What is being asked: Below are entries; copy exactly the lines from the one with "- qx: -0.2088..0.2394" through the one with "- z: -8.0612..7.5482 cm", both included, and leave out the rest.

Task input:

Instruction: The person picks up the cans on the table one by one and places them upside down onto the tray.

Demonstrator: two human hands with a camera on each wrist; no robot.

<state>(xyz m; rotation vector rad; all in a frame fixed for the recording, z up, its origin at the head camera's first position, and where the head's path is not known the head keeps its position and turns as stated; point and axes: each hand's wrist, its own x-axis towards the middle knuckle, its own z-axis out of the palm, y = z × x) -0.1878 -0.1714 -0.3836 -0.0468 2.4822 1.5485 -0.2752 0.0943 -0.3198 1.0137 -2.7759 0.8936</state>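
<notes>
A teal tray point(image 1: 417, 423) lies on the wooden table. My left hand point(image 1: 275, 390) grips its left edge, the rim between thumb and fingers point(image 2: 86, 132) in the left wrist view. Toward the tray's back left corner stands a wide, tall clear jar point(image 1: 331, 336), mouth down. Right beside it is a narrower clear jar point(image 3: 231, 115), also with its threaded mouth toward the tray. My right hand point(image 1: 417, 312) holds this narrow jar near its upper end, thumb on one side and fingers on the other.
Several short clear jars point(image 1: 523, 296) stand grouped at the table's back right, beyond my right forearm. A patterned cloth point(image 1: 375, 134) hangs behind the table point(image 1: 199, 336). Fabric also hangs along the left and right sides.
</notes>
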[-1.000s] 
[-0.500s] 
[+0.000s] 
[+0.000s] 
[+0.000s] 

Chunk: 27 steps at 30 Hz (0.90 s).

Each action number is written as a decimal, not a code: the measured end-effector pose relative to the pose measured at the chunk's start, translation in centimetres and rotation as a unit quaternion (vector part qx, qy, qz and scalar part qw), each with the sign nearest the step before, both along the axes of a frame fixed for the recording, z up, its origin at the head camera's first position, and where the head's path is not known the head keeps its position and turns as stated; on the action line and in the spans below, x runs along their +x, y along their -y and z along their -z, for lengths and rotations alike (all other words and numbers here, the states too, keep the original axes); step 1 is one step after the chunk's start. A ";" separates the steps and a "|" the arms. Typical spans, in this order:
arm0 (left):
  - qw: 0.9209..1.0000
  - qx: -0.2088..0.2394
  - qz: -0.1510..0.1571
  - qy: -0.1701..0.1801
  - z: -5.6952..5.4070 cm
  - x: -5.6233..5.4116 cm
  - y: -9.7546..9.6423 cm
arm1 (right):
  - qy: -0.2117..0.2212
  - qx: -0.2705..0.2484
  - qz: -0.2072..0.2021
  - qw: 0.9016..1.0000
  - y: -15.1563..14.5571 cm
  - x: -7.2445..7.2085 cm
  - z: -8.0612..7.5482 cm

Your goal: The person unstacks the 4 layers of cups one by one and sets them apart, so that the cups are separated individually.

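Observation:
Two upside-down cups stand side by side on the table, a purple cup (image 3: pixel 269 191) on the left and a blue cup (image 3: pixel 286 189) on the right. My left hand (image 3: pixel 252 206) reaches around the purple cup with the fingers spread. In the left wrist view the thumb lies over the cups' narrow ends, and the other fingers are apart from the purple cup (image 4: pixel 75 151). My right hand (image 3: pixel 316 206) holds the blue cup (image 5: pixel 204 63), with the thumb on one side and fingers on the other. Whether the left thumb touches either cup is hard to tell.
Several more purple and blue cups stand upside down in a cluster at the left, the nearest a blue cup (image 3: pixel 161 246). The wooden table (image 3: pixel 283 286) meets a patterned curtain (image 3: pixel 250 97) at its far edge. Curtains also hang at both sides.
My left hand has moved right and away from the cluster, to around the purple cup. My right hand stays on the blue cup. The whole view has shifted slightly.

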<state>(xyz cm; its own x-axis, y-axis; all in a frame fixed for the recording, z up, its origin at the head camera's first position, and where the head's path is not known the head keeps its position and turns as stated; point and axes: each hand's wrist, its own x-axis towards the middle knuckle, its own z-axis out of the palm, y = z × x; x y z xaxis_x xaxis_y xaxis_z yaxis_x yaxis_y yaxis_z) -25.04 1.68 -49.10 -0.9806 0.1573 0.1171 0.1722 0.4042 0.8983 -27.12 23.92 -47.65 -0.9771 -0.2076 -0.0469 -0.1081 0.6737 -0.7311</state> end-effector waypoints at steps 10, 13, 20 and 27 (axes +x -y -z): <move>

Answer area:
  - qx: -0.2088..0.2394
  - qz: -0.1510..0.1571
  - qy: -0.1701..0.1801
  - z: -5.6952..5.4070 cm
  - x: -5.6233..5.4116 cm
  - y: -9.7546..9.6423 cm
arm1 (right):
  - qy: -0.2117..0.2212
  - qx: -0.2705..0.2484
  - qz: -0.2072..0.2021
  - qw: 0.9016..1.0000
  - y: -15.1563..14.5571 cm
  - x: -7.2445..7.2085 cm
  - z: -8.0612..7.5482 cm

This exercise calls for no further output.